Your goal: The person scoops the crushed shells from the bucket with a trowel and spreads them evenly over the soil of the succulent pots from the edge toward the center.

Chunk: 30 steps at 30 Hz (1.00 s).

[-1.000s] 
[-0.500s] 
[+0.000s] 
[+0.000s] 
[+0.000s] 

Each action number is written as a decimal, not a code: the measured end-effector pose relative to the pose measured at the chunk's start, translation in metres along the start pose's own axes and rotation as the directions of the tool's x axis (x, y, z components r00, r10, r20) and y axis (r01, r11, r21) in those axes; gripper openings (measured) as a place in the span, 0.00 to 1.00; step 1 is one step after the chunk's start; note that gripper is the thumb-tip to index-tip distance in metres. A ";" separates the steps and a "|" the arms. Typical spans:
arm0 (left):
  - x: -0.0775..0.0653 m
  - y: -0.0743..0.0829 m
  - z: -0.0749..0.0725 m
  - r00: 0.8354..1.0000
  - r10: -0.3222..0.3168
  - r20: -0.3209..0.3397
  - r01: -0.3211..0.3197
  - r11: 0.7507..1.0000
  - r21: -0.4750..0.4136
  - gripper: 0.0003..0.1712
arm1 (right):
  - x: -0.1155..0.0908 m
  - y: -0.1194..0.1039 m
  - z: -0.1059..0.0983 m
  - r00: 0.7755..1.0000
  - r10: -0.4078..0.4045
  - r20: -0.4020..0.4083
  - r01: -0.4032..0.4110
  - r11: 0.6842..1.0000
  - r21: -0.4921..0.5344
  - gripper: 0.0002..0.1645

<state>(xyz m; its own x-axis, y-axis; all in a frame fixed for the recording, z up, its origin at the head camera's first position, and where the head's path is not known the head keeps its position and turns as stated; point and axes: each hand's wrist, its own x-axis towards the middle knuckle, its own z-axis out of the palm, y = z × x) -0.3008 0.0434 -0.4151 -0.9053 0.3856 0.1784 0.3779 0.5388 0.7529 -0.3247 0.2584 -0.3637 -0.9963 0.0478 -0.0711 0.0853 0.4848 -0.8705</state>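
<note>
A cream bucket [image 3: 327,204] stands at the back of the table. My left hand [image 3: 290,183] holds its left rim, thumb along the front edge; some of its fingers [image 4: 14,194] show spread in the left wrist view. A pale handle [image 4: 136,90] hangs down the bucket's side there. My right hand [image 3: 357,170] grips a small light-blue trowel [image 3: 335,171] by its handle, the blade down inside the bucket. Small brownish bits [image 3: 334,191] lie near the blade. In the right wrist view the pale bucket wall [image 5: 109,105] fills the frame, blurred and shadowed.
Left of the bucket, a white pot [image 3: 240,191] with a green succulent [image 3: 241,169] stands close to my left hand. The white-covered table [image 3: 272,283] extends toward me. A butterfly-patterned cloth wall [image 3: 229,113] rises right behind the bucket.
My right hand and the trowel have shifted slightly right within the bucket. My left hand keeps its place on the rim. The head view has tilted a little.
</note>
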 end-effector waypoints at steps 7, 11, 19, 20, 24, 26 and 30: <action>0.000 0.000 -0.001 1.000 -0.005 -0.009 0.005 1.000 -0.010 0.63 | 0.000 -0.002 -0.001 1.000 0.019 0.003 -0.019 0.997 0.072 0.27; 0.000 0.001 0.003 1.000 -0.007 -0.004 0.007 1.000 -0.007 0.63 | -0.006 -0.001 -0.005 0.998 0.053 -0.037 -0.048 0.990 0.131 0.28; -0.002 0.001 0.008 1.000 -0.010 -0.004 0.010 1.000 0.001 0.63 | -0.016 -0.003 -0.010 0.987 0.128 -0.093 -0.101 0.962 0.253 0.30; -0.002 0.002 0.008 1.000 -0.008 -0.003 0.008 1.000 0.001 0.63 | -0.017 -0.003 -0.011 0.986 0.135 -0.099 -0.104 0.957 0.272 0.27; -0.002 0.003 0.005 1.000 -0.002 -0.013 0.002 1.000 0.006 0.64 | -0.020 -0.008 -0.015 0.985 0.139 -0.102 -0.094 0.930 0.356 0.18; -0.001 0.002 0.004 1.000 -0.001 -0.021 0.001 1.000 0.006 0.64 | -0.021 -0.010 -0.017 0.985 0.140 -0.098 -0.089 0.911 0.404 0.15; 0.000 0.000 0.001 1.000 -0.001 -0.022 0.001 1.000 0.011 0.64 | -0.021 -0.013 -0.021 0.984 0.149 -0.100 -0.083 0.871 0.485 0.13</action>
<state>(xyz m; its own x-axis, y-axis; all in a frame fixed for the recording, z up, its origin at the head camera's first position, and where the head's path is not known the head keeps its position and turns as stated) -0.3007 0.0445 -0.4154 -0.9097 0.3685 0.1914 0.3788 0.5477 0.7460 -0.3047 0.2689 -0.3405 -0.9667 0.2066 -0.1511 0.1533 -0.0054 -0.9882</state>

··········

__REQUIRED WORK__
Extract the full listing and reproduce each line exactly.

__OUTPUT FOR THIS TASK__
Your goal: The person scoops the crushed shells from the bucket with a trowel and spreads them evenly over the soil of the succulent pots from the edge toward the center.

Chunk: 30 steps at 30 Hz (1.00 s).

[-1.000s] 
[-0.500s] 
[+0.000s] 
[+0.000s] 
[+0.000s] 

Each action number is written as a decimal, not a code: the measured end-effector pose relative to the pose measured at the chunk's start, translation in metres along the start pose's own axes and rotation as the directions of the tool's x axis (x, y, z components r00, r10, r20) and y axis (r01, r11, r21) in those axes; gripper openings (measured) as a place in the span, 0.00 to 1.00; step 1 is one step after the chunk's start; note that gripper is the thumb-tip to index-tip distance in metres. A ";" separates the steps and a "|" the arms. Typical spans:
arm0 (left):
  - x: -0.0775..0.0653 m
  - y: -0.0743..0.0829 m
  - z: -0.0749..0.0725 m
  - r00: 0.8354..1.0000
  - r10: -0.3222..0.3168
  - r20: -0.3209..0.3397
  - r01: -0.3211..0.3197
  - r11: 0.7507..1.0000
  - r21: -0.4750..0.4136
  - gripper: 0.0003..0.1712
arm1 (right):
  - x: -0.1155..0.0908 m
  - y: -0.1194..0.1039 m
  - z: -0.1059..0.0983 m
  - r00: 0.7755..1.0000
  - r10: -0.4078..0.4045
  - r20: -0.4020..0.4083
  - r01: -0.4032..0.4110
  - r11: 0.6842..1.0000
  - r21: -0.4921..0.5344
  - gripper: 0.0002..0.1645

<state>(xyz m; its own x-axis, y-axis; all in a frame fixed for the recording, z up, its origin at the head camera's first position, and where the head's path is not known the head keeps its position and turns as stated; point and axes: each hand's wrist, its own x-axis towards the middle knuckle, its own z-axis out of the palm, y = z × x) -0.3008 0.0434 -0.4151 -0.9053 0.3856 0.1784 0.3779 0.5388 0.7529 -0.3247 0.2584 -0.3637 -0.9963 0.0478 -0.0711 0.0853 0.4848 -0.8705</state>
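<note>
A cream bucket [image 3: 327,204] stands at the back of the table. My left hand [image 3: 290,183] holds its left rim, thumb along the front edge; some of its fingers [image 4: 14,194] show spread in the left wrist view. A pale handle [image 4: 136,90] hangs down the bucket's side there. My right hand [image 3: 357,170] grips a small light-blue trowel [image 3: 335,171] by its handle, the blade down inside the bucket. Small brownish bits [image 3: 334,191] lie near the blade. In the right wrist view the pale bucket wall [image 5: 109,105] fills the frame, blurred and shadowed.
Left of the bucket, a white pot [image 3: 240,191] with a green succulent [image 3: 241,169] stands close to my left hand. The white-covered table [image 3: 272,283] extends toward me. A butterfly-patterned cloth wall [image 3: 229,113] rises right behind the bucket.
My right hand and the trowel have shifted slightly right within the bucket. My left hand keeps its place on the rim. The head view has tilted a little.
</note>
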 end-effector waypoints at steps 7, 11, 19, 20, 24, 26 and 30: <action>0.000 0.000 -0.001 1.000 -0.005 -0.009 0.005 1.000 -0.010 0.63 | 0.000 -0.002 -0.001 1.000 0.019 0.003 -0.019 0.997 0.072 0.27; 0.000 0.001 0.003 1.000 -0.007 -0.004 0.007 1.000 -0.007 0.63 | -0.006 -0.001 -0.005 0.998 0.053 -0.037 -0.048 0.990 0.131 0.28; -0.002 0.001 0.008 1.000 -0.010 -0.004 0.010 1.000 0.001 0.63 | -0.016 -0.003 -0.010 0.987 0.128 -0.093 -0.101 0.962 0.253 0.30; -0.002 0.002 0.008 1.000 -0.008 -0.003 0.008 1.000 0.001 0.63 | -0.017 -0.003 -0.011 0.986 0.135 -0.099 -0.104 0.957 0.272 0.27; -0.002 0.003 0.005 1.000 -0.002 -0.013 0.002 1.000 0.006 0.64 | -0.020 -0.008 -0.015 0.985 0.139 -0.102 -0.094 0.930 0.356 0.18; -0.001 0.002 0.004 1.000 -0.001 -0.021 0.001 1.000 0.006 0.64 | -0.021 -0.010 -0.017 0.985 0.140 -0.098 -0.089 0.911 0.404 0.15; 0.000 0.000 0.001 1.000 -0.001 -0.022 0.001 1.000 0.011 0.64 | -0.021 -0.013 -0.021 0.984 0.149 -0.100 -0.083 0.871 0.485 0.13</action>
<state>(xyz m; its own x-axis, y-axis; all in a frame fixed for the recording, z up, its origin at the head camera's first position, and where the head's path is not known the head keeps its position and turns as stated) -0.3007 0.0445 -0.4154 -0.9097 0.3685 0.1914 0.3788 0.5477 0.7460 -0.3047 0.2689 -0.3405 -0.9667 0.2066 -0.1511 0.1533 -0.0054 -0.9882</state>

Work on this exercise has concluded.